There is a lot of madness when it comes to psychiatry. One recent example of madness–perhaps insanity– is this faux peer review journal. At least there seems to be a growing counter-current in medicine that wants to sever the umbilical cord between doctors and drug companies as well as a vibrant grass roots move to embrace a different politics in and of madness.
Last week I was confronted head on with an uber cheerful person and he was clearly not undergoing this fine new treatment.
I am in SF now and saw that the local weekly just published a really good article on those who steer clear of psychiatric drugs, called Just Say No. It is quite good, check it out.
This is somewhat old news but these two articles are worth linking here and linking together for they convey nicely, in the words of AC/DC, how “money talks” and also how numbers can talk about how money talks.
One article is Senators who weakened drug bill got millions from industry from USA Today and the other is on a topic that has been receiving a lot of play in the NYTimes Psychiatrists, Children and Drug Industry’s Role.
I am not so much a researcher of numbers in so far as I don’t produce them, and think it is a good idea to cultivate a healthy skepticism of them, but I do appreciate what they can tell us. I think the article in the NYTimes is particularly insightful because it is based on “public reports of all drug company marketing payments to doctors” in the state of Minnesota, the *only* state that requires this access. The authors of the article are careful to hedge and qualify their findings, but many of them do suggest that the more money a doctor gets, the higher the likelihood they will prescribe more meds and of a certain class.
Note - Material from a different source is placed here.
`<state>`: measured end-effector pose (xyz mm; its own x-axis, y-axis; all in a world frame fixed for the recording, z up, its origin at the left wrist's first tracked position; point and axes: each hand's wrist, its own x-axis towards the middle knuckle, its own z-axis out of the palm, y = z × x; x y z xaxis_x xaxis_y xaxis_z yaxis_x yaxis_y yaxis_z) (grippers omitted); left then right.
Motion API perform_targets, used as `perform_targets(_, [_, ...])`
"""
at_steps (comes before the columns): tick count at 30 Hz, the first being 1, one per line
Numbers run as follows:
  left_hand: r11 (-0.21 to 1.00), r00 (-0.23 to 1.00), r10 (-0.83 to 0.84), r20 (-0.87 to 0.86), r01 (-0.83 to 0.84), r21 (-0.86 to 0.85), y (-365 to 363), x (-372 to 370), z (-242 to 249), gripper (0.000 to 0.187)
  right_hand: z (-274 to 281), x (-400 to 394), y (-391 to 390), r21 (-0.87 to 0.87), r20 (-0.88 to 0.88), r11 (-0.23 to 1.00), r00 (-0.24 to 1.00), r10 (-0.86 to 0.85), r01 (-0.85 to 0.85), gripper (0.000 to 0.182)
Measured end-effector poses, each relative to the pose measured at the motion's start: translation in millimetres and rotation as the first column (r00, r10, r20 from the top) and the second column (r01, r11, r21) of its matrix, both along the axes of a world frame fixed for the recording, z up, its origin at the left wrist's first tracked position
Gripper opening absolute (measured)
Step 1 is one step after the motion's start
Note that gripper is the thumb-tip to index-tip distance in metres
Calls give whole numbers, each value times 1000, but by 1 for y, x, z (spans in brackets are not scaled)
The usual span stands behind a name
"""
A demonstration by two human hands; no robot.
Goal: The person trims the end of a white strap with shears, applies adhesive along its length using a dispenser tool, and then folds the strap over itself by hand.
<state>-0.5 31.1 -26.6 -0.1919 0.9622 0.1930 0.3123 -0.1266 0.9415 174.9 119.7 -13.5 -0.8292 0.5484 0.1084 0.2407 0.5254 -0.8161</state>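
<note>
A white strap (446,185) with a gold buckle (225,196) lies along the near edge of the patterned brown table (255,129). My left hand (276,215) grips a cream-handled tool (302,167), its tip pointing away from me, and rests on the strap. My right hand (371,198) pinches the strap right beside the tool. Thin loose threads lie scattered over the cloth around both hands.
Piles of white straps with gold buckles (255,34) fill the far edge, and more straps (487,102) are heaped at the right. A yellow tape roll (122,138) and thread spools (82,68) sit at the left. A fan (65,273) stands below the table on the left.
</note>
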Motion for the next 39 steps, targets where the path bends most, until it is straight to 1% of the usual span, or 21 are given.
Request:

Hopefully more states will pass such legislation and more research will be done.
This is my favorite quote from the article
“There’s an irony that psychiatrists ask patients to have insights into themselves, but we don’t connect the wires in our own lives about how money is affecting our profession and putting our patients at risk,” he said.”
For those of you who like to follow cutting edge developments in the politics of intellectual property law, do not miss today’s Democracy Now program AIDS Activists Call for Global Boycott of Abbott for Withholding Drug Sales in Thailand.
It is sort of stunning in that empowering and disempowering way. The show discusses protests launched again the large pharmaceutical company Abbot who in reaction–no, make that retaliation–to Thailand’s decision to issue compulsory licenses on AIDS drugs, and import generic drugs acted in highly questionable ways:
“Abbott responded in a way that shocked many AIDS activists – the company announced it would withhold seven new drugs from sale in Thailand including a new AIDS drugs and treatments for arthritis and high blood pressure.”
It is great to see countries use the very slim rights granted to them by organizations like the WTO but in order for the rights to have any punch, these countries *must* be given the space to make these decisions without the deep intimation and that is exactly what Abbot is up to.
To learn more, read the transcript, listen to the show. And if you want to go on, I have pasted the “favorite” part of the show:
When More is Not Enough is not only clever parody but has such a nice fusion of content and form….
Are psychiatry and big pharma joined at the hips ? And if yes is this a bad thing?
In a recent speech, the new president of the APA sees the relationship as a little too cozy for comfort: “We have allowed ourselves to be corrupted in this marketplace with lucrative consulting to industry, speaker panels, boards of directors, and visits from industry representatives bearing gifts.”
Some industry representatives and psychiatrists were not moved and responded with their assessment statement:
Unless another model is proposed and shown to be effective, we believe that the strong partnerships and collective contributions of academic, clinical, and industry-employed psychiatrists and neuroscience researchers can best maximize our potential to deliver the highest quality of psychiatric care to all who suffer from mental illness.
It is nice to see the debate occuring within the field itself and I hope that it continues, especially with some hashing out of other models. And here is one of the most interesting ones in that it takes physical activity and cultural expectations quite seriously.
In the last few weeks the news, no really uproar, over Eli Lily’s suppression of data over Zyprexa, has in no way waned.
The EFF, thankfully, is on board, defending the rights of citizen-journalists to link to the Eli Lily documents and the New York Times continues with what is actually really impressive coverage and the news is making its way into other publications
(and here too.)
It now looks like (and I knew this would happen, it was just a matter of time) that state prosecutors are turning up the heat. Zyprexa is a priceeeeeeeeey drug, truly expensive, and since a lot of folks given the drug are on disability or medicaid, the state has been picking up the tab, so a few states, like Illinois and Vermont may be launching civil and criminal investigations, in part to recup their money.